Tuesday, August 02, 2005

Flickr, image search, and PhotoRank

Photo search can be a challenge. Text documents contain a lot of easily analyzable information about the content of the document. Not so with photos.

From what I've seen, there's three approaches to dealing with this problem. One is to use the text around the images, such as with an HTML document that has photos embedded in it. This is the technique used by the image searches provided by Google, Yahoo, and the other search giants.

Another is to have users provide labels for all the pictures. Flickr (which was recently acquired by Yahoo) is the best known and most successful of these. Users at Flickr "tag" photos with short keywords. But there are others, including the cute little ESP game by Luis von Ahn and others researchers at CMU.

A third approach is to analyze the images themselves to identify characteristics of the images and transfer descriptions and labels from similar images. To my knowledge, most of this work is still in the research stage.
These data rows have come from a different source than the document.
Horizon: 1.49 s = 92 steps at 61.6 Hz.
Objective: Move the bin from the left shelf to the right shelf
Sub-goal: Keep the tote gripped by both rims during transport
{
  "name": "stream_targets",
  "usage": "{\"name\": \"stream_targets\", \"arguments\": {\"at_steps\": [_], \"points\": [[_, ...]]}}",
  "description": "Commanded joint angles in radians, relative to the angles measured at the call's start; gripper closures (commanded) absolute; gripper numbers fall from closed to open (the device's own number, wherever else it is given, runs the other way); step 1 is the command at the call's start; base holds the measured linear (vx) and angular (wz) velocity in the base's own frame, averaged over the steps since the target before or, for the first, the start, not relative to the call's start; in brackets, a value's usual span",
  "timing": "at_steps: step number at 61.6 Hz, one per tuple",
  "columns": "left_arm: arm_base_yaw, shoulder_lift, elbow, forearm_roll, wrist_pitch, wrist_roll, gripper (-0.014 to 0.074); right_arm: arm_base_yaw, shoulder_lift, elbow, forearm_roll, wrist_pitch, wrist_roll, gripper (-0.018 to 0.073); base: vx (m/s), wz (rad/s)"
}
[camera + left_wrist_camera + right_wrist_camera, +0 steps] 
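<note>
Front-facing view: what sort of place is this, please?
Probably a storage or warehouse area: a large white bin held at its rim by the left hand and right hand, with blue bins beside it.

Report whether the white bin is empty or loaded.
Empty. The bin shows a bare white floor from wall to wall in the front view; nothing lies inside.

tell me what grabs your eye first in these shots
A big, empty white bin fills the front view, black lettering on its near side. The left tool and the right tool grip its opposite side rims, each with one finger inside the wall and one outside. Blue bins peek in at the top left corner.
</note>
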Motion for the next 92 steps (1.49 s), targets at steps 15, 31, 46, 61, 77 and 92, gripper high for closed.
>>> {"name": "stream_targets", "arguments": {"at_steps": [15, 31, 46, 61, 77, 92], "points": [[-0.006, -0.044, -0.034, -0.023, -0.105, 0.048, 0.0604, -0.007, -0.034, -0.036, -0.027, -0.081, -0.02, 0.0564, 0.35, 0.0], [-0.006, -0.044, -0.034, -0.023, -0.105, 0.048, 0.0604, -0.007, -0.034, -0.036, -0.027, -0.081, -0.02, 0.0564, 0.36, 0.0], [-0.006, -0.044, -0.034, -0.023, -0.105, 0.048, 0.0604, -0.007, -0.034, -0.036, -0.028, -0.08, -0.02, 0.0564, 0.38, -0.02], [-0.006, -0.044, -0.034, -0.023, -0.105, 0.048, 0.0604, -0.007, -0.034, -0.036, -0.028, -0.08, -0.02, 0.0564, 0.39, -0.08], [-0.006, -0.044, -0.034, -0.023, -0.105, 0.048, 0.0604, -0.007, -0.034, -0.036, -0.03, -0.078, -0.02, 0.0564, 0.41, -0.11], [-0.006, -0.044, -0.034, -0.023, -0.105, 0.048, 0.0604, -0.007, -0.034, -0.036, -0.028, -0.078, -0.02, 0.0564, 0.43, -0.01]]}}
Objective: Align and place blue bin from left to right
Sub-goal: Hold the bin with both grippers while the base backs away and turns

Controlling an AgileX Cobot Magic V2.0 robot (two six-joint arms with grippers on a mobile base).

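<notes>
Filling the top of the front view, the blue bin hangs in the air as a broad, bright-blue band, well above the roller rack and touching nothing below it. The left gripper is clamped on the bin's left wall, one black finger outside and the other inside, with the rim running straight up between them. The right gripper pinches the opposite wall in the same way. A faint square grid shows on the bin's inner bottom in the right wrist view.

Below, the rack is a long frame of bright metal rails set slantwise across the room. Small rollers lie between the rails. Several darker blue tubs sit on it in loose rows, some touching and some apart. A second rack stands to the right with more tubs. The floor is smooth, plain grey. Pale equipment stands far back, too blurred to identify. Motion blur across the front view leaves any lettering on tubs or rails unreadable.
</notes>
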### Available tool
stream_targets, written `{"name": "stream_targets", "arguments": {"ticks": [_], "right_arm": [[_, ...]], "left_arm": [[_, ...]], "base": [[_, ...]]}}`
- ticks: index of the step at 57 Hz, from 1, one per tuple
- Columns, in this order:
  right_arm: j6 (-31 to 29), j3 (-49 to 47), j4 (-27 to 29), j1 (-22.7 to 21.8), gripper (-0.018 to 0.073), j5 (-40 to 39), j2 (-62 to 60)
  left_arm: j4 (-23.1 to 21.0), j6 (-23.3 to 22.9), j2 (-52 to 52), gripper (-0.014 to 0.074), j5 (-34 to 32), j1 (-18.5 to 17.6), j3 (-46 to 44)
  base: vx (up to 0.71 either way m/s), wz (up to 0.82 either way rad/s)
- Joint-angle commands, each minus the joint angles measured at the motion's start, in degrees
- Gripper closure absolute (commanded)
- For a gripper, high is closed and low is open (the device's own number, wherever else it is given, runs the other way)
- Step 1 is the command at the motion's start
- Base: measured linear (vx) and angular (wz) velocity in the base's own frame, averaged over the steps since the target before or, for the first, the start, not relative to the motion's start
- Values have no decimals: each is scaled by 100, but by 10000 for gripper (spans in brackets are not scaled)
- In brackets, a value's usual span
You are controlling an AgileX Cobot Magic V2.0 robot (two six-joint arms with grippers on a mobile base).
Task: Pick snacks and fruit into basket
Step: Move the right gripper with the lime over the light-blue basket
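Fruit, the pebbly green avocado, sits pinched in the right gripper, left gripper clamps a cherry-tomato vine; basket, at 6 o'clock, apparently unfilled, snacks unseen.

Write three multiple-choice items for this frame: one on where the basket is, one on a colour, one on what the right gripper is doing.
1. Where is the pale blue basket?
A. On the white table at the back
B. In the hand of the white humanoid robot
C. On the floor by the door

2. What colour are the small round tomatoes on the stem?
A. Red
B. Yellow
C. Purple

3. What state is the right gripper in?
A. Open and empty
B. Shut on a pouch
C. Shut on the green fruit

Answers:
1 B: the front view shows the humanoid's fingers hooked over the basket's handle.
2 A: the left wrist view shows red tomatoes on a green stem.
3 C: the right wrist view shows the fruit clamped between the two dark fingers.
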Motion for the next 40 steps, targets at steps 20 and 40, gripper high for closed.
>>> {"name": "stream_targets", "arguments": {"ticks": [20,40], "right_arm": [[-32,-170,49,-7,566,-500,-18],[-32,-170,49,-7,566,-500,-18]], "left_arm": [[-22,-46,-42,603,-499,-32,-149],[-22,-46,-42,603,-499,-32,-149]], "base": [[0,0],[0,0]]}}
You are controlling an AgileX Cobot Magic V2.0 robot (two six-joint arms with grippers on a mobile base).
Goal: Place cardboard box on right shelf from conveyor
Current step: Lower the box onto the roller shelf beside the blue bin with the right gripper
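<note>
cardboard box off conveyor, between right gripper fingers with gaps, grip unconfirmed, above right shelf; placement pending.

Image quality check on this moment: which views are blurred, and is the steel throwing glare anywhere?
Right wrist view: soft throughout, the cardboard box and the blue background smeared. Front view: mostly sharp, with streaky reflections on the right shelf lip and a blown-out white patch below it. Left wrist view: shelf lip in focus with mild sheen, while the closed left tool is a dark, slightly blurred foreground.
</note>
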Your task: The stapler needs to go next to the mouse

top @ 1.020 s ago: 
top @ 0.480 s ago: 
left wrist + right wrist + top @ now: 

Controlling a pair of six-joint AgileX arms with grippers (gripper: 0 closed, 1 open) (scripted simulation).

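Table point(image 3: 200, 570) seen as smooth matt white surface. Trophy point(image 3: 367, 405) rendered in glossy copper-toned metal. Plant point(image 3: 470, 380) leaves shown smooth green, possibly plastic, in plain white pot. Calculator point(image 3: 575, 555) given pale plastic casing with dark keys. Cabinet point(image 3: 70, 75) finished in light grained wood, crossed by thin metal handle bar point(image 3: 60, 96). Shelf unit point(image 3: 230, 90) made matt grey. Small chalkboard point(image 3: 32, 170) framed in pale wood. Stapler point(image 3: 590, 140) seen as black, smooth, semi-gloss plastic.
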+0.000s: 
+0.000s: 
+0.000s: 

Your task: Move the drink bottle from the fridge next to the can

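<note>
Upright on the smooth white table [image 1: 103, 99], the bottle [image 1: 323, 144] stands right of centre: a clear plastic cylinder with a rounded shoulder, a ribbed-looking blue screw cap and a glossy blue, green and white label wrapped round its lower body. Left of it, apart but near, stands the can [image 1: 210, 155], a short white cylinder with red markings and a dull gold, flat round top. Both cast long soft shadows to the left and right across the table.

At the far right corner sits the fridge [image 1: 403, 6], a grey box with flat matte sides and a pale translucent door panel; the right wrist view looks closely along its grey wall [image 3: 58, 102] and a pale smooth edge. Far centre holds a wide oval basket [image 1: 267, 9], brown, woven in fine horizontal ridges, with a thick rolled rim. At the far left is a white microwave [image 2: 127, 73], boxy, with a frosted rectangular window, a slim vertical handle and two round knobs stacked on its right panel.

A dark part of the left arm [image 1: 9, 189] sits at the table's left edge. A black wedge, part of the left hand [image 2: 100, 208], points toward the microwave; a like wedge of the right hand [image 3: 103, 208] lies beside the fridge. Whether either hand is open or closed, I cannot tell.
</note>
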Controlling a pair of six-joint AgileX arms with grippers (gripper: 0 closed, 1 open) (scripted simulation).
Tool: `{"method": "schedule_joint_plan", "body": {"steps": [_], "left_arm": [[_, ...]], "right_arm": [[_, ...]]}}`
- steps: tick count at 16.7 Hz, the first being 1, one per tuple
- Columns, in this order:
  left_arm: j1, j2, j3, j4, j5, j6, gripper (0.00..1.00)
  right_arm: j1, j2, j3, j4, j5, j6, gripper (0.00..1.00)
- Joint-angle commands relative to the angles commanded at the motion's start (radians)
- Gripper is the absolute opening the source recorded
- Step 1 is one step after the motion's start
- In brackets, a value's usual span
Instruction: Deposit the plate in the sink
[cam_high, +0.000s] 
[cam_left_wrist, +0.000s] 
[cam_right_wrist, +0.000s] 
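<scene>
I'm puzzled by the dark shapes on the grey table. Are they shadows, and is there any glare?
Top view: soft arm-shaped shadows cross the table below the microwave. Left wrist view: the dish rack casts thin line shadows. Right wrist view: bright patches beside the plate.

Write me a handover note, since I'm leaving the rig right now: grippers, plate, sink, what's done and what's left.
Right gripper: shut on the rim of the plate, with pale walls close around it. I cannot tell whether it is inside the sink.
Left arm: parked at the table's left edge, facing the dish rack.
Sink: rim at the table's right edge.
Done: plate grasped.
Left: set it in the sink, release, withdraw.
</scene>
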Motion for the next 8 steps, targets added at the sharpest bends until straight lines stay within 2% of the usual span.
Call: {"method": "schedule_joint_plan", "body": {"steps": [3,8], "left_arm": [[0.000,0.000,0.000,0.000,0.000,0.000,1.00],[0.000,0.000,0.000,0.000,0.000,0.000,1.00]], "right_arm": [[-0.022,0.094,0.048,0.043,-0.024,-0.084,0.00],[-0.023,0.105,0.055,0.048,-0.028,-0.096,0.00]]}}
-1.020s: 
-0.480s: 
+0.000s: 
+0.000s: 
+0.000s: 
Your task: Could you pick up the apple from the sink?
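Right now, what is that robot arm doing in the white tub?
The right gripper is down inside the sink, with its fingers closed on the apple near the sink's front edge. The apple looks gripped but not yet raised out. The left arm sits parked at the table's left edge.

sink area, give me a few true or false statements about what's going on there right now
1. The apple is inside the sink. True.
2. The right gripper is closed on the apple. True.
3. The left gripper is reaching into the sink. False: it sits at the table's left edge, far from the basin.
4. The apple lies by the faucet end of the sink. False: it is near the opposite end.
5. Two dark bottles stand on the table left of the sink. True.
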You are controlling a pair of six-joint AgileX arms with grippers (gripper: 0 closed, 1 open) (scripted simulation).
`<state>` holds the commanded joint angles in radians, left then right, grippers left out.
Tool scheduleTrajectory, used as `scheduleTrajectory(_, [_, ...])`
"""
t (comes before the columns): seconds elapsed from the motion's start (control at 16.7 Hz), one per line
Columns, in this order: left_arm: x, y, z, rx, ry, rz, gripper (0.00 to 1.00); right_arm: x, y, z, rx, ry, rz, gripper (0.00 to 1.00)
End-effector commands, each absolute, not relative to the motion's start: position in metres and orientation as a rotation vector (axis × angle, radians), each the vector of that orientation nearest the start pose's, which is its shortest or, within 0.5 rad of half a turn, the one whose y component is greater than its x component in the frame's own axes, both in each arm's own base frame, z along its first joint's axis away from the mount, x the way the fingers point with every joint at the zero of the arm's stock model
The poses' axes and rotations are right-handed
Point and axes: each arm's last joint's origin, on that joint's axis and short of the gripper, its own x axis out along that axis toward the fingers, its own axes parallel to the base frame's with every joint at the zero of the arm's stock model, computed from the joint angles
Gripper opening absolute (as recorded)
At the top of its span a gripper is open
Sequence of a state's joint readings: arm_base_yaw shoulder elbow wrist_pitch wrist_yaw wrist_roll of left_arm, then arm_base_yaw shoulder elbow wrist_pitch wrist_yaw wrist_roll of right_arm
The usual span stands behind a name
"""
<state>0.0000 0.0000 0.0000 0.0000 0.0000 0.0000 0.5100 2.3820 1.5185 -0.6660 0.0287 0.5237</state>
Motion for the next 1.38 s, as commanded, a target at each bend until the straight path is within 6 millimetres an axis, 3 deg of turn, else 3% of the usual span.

Once you have data about the images, you can search, but there's still the question of how to order the search results, what you do for relevance rank. For images embedded in web documents, you might be able to use the PageRank of the document, but Flickr and other photo services have no web documents associated with the photos.

Stewart Butterfield at Flickr just announced a new feature he calls "interestingness" and John Battelle calls "PhotoRank". It sounds like it cleverly uses the data from the Flickr community to do relevance rank:
Interestingness is a ranking algorithm based on user behavior around the photos taking into account some obvious things like how many users add the photo to their favorites and some subtle things like the relationship between the person who uploaded the photo and the people who are commenting (plus a whole bunch of secret sauce).
Mmm... Secret sauce. Seriously, I'd love to hear the details behind this. Doing relevance rank for photos like this is a hard problem. It sounds like Flickr has a great idea for how to help people search for interesting photos.

Update: Brian Dennis posts some thoughts on "interestingness" and links to several discussion threads on the feature.


Alex said...

Hi Greg,

thanks for this post about visual search and indexing. It's always good to discuss this topic, which quite rare!

I agree with most of it, especially with the importance of social tagging as a way to index he content of images.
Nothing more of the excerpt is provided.